Check each line of the material below for "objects" and copy those where it appears.

(Beginning of Material supplied)

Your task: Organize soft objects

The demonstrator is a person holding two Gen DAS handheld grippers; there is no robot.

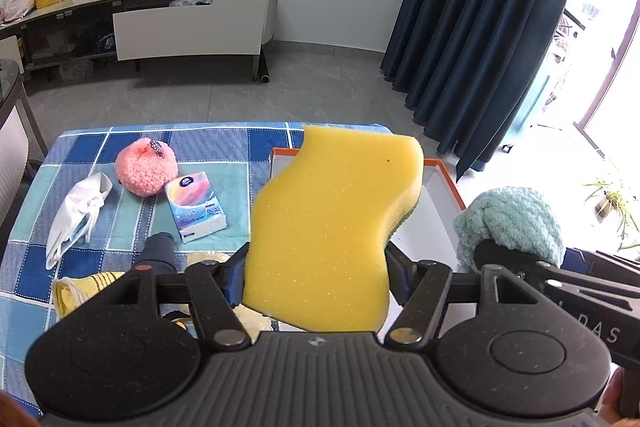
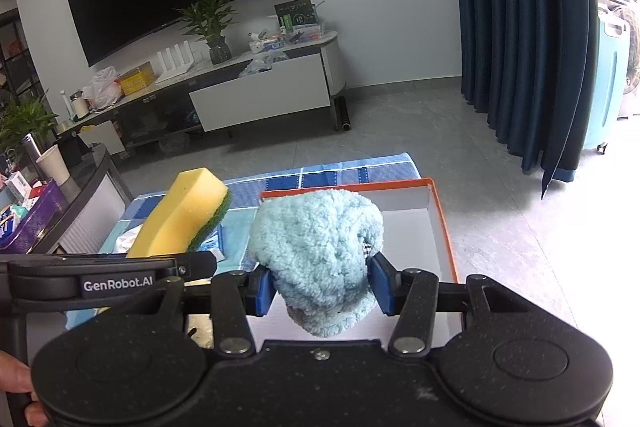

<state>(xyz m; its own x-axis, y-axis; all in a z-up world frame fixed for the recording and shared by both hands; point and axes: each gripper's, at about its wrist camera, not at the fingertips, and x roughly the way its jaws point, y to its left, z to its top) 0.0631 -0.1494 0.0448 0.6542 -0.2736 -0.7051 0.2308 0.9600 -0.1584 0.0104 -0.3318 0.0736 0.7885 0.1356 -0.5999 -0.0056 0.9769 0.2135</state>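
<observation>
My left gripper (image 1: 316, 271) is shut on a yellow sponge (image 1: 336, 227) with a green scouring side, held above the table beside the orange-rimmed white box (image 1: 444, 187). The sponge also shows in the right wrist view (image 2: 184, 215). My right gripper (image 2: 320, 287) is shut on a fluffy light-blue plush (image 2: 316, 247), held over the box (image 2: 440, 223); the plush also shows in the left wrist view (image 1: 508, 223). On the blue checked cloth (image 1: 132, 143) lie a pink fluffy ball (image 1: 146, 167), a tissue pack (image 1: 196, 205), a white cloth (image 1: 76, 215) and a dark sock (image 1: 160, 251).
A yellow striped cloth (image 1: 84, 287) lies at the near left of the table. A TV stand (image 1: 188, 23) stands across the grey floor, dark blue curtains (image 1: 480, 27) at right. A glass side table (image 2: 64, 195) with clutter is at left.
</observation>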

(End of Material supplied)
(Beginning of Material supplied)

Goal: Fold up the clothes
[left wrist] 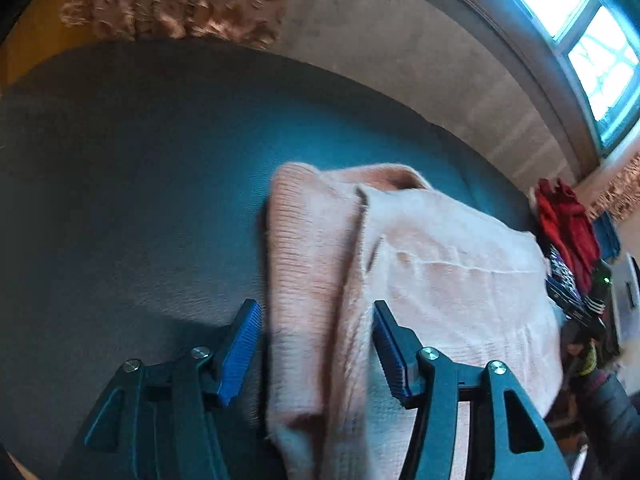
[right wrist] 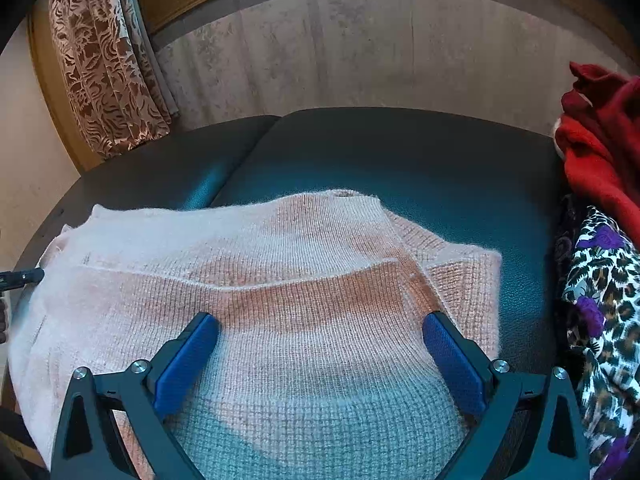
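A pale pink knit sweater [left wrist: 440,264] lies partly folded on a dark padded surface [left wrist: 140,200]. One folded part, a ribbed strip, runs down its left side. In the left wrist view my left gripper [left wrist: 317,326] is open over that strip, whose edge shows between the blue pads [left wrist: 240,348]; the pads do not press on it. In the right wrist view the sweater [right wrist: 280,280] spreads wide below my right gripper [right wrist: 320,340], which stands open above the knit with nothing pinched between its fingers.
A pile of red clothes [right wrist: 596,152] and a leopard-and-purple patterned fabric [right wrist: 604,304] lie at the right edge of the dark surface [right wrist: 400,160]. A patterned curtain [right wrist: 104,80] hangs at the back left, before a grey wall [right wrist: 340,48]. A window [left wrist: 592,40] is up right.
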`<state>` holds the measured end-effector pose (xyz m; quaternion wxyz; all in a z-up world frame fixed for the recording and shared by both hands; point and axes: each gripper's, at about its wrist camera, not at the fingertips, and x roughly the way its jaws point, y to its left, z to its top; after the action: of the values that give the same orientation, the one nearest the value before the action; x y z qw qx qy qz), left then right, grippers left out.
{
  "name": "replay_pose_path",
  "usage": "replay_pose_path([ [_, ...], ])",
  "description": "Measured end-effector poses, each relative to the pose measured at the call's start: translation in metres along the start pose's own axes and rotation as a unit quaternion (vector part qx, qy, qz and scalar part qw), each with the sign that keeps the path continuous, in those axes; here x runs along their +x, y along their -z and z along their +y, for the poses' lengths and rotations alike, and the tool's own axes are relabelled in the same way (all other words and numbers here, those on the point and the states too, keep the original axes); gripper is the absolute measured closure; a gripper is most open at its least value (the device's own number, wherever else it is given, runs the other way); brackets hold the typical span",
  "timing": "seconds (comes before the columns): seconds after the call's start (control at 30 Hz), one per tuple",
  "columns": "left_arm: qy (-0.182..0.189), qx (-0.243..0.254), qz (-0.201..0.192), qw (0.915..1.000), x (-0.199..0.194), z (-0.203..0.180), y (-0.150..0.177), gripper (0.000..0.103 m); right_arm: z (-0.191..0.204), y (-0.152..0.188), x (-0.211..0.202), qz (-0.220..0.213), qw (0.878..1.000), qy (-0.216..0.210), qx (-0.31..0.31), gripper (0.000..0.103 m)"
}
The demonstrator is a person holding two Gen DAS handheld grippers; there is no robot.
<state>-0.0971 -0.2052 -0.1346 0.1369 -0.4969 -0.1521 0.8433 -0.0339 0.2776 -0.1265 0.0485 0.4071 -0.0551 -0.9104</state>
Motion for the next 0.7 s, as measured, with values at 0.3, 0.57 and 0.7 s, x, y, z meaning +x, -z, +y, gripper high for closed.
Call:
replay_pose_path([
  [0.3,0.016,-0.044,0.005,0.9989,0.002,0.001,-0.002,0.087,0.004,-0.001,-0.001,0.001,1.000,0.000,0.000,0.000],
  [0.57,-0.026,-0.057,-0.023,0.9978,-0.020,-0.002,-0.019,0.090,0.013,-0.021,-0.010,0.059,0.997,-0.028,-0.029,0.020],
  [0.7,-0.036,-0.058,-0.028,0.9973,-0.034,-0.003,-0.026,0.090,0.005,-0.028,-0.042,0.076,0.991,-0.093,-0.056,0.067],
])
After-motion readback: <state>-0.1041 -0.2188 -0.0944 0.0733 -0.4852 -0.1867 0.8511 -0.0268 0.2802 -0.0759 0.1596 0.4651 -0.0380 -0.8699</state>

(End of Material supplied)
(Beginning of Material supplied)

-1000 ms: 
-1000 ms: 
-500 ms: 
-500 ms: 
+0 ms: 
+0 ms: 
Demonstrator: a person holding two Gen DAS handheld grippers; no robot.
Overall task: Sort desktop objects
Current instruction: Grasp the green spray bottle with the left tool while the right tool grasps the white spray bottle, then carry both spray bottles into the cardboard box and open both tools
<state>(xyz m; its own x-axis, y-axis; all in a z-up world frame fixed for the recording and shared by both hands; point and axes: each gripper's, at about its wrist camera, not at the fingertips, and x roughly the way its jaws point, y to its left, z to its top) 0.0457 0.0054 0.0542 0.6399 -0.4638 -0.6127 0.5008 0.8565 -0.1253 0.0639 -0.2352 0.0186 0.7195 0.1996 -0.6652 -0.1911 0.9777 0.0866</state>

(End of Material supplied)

_Completed exercise_
Your task: Organize soft objects
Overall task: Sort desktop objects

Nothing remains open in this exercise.